Exercise requirements — Any picture in the data below should be skipped, while every line is repeated exactly.

Recorded information —
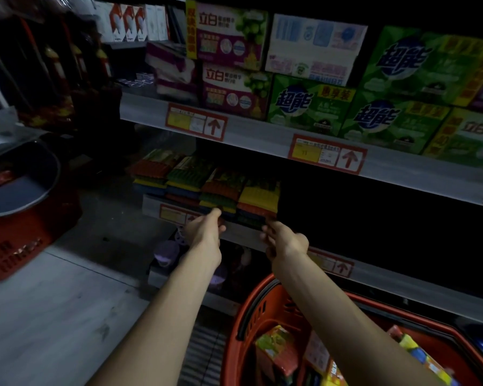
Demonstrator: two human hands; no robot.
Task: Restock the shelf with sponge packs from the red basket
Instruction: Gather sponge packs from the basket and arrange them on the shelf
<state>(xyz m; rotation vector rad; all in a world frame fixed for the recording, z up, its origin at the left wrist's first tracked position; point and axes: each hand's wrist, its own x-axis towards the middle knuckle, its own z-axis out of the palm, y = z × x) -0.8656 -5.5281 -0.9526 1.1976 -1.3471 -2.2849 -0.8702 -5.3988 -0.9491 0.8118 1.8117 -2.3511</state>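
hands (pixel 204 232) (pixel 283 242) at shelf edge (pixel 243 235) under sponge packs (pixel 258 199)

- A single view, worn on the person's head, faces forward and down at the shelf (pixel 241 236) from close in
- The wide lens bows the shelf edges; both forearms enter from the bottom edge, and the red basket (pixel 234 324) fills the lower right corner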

Response —
Demonstrator: two human hands; no robot.
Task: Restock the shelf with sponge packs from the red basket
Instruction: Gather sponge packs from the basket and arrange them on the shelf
<state>(xyz m; rotation vector rad; all in a world frame fixed for the recording, z up, its origin at the left wrist's first tracked position; point and axes: each hand's wrist, its own x-axis towards the middle knuckle, its own z-axis out of the palm, y = z × x) -0.8656 -5.5281 -0.9526 1.1976 -1.3471 -2.2849 -0.8702 -5.3988 -0.9491 0.8118 1.8117 -2.3511</state>
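hands (pixel 204 232) (pixel 283 242) at shelf edge (pixel 243 235) under sponge packs (pixel 258 199)

- A single view, worn on the person's head, faces forward and down at the shelf (pixel 241 236) from close in
- The wide lens bows the shelf edges; both forearms enter from the bottom edge, and the red basket (pixel 234 324) fills the lower right corner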

That's the answer, with nothing more to add.